■ THE PROBLEM
Wherever the word "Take" occurs in the listing, copy the whole line.

■ RECORDS FOR THE TASK
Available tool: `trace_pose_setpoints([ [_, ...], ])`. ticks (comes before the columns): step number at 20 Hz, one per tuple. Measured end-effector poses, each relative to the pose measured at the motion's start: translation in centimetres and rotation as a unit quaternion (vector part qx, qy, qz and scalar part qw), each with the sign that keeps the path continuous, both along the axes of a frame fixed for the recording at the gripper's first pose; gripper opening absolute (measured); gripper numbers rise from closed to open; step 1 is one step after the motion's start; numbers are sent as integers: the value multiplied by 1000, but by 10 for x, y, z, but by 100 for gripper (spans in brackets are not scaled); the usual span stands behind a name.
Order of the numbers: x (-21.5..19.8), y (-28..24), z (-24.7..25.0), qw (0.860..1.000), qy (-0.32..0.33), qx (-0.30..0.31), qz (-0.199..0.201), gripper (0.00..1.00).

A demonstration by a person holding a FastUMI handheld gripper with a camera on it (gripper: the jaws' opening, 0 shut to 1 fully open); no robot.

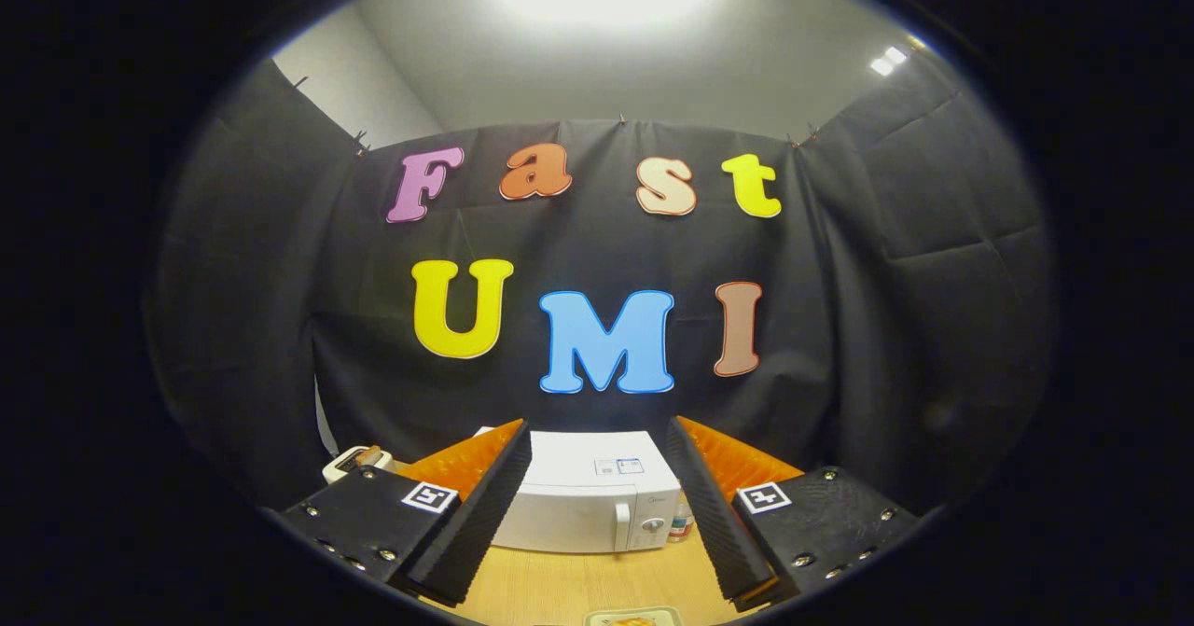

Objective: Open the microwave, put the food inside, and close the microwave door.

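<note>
The gripper (597, 505) hangs released, fingers wide apart and empty, above the wooden table (578, 584). The white microwave (583, 505) sits beyond them, door closed; the food dish (634, 619) lies just below. Risk: approaching the handle (622, 525) off-line could shove the microwave back

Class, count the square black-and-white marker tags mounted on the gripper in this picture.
2. One marker tag sits on the left side of the open gripper, the other marker tag on its right side. The microwave stands between and beyond them; others may be hidden.
</note>
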State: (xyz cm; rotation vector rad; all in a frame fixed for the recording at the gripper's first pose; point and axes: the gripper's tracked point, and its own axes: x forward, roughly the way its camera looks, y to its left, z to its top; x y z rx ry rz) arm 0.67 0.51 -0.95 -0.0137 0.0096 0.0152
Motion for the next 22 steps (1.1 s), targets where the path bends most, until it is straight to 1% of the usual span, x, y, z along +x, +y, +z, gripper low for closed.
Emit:
trace_pose_setpoints([
  [7,3,0,-5,1000,-10,-15,-5,94],
  [13,14,-6,-22,1000,-16,-21,-11,93],
  [18,36,-10,-60,1000,-8,-20,-9,94],
  [22,66,-17,-115,1000,15,-13,-5,94],
])
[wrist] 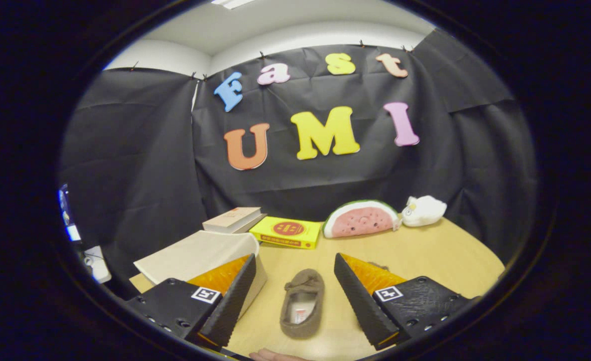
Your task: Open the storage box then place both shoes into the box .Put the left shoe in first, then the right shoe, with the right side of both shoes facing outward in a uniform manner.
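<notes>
Table (425, 260) — pale wood, fills lower half of frame. Storage box (200, 255), lower left, beige, lid looks raised; left finger partly covers its near corner. Hand-held gripper (295, 293), bottom centre: fingers spread wide, pinching nothing. Brown slipper (303, 303) lies on the table between them, opening up, toe pointing away. A second shoe is barely visible behind the right finger. Judgement: before closing, confirm this is the left shoe — then pinch its side wall squarely, low, so it stays level on lifting toward the box.
</notes>
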The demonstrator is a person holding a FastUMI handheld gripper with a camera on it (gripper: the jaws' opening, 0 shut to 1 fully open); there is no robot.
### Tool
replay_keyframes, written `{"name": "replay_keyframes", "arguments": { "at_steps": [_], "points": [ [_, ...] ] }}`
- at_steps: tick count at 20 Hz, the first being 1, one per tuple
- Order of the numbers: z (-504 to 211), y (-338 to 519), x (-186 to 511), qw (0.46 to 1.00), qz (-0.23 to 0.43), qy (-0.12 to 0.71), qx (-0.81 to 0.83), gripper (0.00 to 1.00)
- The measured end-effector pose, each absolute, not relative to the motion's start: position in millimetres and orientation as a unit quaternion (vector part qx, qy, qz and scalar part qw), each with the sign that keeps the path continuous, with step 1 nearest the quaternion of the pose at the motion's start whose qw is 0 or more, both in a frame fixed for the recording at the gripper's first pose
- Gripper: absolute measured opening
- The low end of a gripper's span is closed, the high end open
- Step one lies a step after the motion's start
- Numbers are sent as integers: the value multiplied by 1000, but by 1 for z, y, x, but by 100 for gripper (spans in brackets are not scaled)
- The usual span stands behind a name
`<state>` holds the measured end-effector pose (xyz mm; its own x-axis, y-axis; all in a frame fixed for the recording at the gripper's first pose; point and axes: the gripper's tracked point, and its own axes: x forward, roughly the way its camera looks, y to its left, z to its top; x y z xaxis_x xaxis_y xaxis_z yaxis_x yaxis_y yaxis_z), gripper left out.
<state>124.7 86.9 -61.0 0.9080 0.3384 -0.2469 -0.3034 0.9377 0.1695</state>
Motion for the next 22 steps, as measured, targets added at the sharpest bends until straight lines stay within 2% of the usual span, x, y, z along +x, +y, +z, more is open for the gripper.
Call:
{"name": "replay_keyframes", "arguments": {
  "at_steps": [5, 8, 11, 17, 18, 20, 22],
  "points": [
    [-98, 152, 148, 912, 280, 268, 135, 96],
    [-100, 180, 153, 863, 342, 311, 205, 95],
    [-108, 195, 158, 826, 376, 340, 248, 95],
    [-122, 219, 172, 749, 394, 396, 355, 95],
    [-122, 218, 175, 740, 390, 404, 372, 92],
    [-123, 220, 176, 734, 381, 417, 376, 72],
    [-118, 216, 178, 746, 371, 415, 365, 68]
  ]
}}
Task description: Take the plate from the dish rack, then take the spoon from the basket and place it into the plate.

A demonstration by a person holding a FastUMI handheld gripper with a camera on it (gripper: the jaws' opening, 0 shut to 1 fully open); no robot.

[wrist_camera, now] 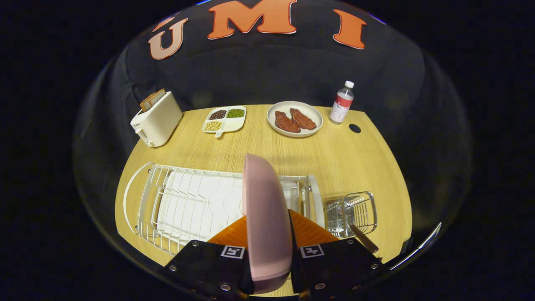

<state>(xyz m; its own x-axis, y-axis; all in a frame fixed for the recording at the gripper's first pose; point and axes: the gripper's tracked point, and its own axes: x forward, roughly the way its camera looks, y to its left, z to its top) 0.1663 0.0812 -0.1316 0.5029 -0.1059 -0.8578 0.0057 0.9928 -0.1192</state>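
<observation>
Between the gripper point(269, 253) jaws, clamped edge-on, a smooth pale pink plate point(265, 217) above the white dish rack point(188, 205).

My gripper point(269, 259) is clamped on the pink plate point(265, 217), which stands on edge between my two fingers. The left finger point(209, 267) presses one face of it and the right finger point(334, 263) presses the other, each black pad block carrying a small square marker on top. Orange finger parts show just ahead of the blocks on both sides. The plate runs forward from the grip.
</observation>
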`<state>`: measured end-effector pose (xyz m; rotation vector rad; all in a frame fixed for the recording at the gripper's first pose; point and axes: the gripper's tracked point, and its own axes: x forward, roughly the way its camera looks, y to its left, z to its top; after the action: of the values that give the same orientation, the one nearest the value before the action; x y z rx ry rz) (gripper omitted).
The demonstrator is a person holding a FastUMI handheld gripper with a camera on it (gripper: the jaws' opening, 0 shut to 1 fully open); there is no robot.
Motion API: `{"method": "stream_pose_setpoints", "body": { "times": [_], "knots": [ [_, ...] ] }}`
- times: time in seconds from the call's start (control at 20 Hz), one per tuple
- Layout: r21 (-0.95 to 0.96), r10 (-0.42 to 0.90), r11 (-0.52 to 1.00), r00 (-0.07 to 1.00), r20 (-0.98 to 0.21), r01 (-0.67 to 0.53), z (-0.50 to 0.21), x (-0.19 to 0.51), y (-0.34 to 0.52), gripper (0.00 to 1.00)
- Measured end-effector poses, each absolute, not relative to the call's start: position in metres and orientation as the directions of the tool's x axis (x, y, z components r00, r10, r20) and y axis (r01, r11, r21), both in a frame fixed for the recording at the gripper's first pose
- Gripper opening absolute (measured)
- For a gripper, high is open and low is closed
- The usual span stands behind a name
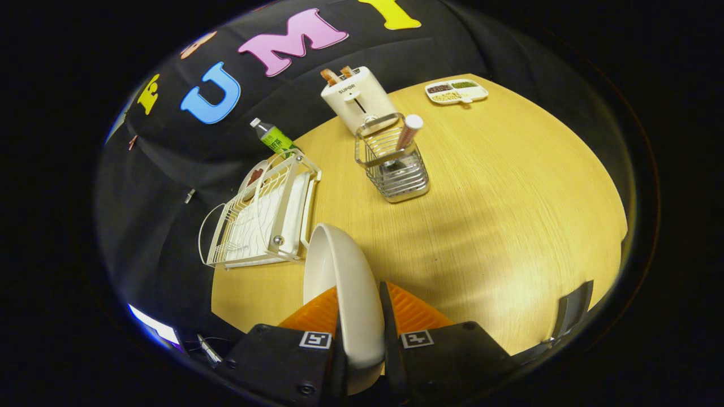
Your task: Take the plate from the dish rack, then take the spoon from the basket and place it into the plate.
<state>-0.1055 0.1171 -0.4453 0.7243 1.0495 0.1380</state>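
Two fingers (360, 316) clamped on the white plate (345, 282) (held on edge), above the table (509, 226), dish rack (263, 215) just beyond

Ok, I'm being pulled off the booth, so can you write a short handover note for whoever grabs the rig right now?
Tool: shut on the plate, gripped by its rim and held on edge between the fingers, above the table.
Dish rack: ahead of the fingers, off to one side, by the bottle.
Spoon: upright in the wire basket, beyond the plate, in front of the toaster.
Done: plate is out of the rack.
Left: set the plate flat on the table, release, pick the spoon out of the basket and lay it in the plate.
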Motion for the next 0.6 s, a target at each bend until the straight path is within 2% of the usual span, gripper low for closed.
{"method": "stream_pose_setpoints", "body": {
  "times": [0.2, 0.35, 0.6],
  "knots": [
    [0.644, 0.467, 0.718, 0.503, -0.727, 0.265, -0.456, -0.107, 0.122, 0.3],
    [0.608, 0.431, 0.738, 0.489, -0.758, 0.293, -0.468, -0.109, 0.115, 0.33],
    [0.54, 0.363, 0.781, 0.477, -0.801, 0.313, -0.476, -0.113, 0.102, 0.51]
  ]
}}
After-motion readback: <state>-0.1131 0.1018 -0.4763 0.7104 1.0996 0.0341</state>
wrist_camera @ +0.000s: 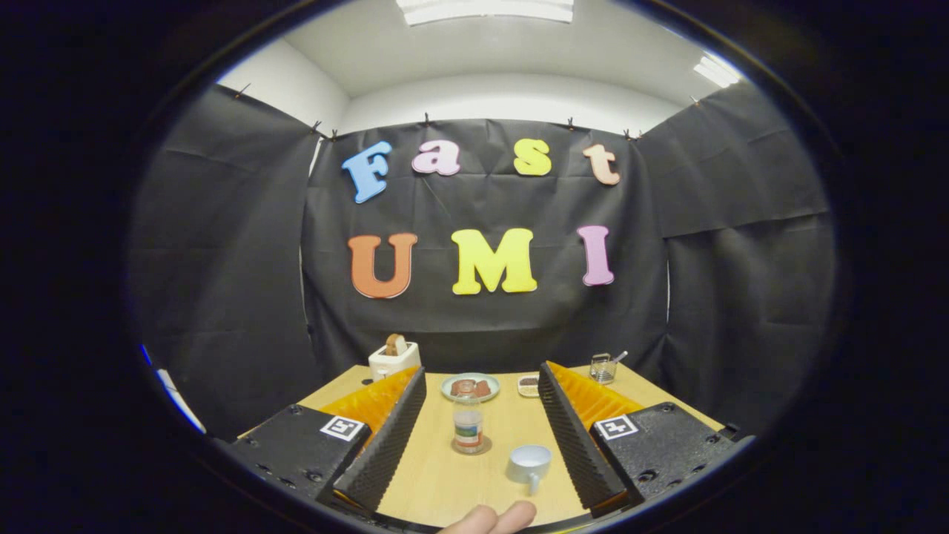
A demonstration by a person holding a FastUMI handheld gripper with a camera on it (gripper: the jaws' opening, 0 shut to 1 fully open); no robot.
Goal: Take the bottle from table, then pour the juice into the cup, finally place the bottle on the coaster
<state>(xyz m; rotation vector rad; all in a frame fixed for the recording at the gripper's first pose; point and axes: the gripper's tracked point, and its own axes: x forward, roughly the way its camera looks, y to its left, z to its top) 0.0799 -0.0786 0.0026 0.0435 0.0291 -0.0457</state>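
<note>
Clear plastic bottle [468, 424] with striped label stands upright on light wooden table [437, 482], between the spread fingers. Gripper [482, 437] is wide apart, holding nothing. Small white cup [528, 465] sits just beside the bottle.

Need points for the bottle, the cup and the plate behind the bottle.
bottle [468, 429], gripper view, on its label band, between the open gripper's [482, 437] fingers.
cup [529, 464], gripper view, on its rim opening, just right of the bottle.
plate [449, 387], gripper view, on its bare left rim, beyond the bottle.

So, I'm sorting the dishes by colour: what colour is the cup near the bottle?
White, seen in the gripper view: the cup sits between the open tool's fingers.
</note>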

■ SOLUTION TO THIS TASK
Task description: Take the plate from the dish rack, then take the spoon from the basket and place it into the plate.
Your task: Take the plate from the dish rack, then take the spoon from the basket and place it into the plate.
Goal: Take the bottle from table, then pour the juice into the cup, finally place the bottle on the coaster

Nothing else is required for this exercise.